Post by Gatriel » Fri May 19, 2023 4:41 am

I went from a high-yield debt team in a T law firm to founding a legal department in a SME some 5 years ago and am still there. Its not a bank/PE/VC and is a completely new field.

My transition was actually pretty smooth - the hardest thing I still struggle with is neither the sales team nor the CEO care at all about documents being "perfect" - they just want to get the job done without exposing the company to undue risk/personal liability.

Irrespective of what part of the growth curve your new employer is - your background in debt/equity will help your employer. Make sure you make yourself known to your superiors that this is something you can do help with.

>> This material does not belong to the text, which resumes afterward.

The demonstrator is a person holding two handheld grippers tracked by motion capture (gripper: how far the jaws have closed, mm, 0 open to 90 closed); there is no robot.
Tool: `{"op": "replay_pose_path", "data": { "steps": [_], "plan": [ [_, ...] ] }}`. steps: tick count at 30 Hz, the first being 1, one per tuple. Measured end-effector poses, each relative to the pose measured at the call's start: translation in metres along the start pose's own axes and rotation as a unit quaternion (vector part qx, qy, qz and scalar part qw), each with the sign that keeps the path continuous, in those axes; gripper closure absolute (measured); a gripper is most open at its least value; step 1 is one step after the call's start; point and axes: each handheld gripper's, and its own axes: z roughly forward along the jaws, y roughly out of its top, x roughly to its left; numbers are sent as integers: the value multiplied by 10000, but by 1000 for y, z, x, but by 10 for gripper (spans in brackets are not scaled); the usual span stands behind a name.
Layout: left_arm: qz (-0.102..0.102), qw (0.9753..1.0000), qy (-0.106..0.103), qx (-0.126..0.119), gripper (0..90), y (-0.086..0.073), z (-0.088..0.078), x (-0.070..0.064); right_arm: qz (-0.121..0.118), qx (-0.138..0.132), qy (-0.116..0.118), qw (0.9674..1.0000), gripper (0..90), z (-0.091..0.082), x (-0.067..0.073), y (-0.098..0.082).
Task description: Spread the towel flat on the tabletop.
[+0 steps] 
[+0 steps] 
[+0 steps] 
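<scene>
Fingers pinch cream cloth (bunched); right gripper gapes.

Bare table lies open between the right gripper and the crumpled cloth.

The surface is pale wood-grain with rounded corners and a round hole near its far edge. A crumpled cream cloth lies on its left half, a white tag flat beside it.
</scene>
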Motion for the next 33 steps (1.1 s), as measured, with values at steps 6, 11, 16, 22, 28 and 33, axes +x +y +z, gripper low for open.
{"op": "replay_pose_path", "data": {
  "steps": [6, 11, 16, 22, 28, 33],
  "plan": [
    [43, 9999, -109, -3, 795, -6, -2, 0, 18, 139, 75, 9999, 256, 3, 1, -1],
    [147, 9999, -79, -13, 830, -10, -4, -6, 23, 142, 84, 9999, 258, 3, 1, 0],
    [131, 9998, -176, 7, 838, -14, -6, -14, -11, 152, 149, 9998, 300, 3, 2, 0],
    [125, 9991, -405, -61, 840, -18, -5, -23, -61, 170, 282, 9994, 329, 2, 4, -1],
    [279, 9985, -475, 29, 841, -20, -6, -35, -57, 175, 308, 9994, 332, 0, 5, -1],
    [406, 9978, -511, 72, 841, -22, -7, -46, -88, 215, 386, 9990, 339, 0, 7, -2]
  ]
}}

Most in-house teams report to the CEO/COO - most of the time these people aren't themselves attorneys and actually DGAF about legal theory or perfectly beautiful transaction documents like a partner in a law firm would. You went from being the revenue generator (at the firm) to now being a sunk cost. Make sure you allocate your time as such.

Make contact with your sales team/head of business development as soon as possible. Let him/her know you are there to help and not to make their lives difficult.

If you are coming into an established legal team - spend your first day or two figuring out how they store documents, edit documents, email etiquette there. Odds are the days of clean markups in Word and then running a Redline with Litera are over.

If you are coming into a start-up/scale-up without a pre-existing legal team you should immediately -

1) Find an updated Org Chart and ensure its accurate.
2) Create a table/list of all subs, official registered addresses, filing deadlines, insurance requirements, doctors/officers, cap table (incase they aren't 100% owned), etc., etc.,
3) Figure out the TopCos cap-table. Who owns what, who can sign for who, are POAs for signing lined up, Pooling Agreements, etc., etc.,
4) Get your hands around the insurance topic quickly, when what policies expire, when they renew, who your brokers are, etc., etc.,
5) If you have any dealing with data or employees in the EU - ensure you read up on what GDPR is and find yourself a law firm that can assist with it. Nothing can sink a start-up faster than processing employee data incorrectly and a pissed off employee reports your company to the authorities and you get audited.

TL;DR No one cares about legal theory - pragmatism and picking your battles is key.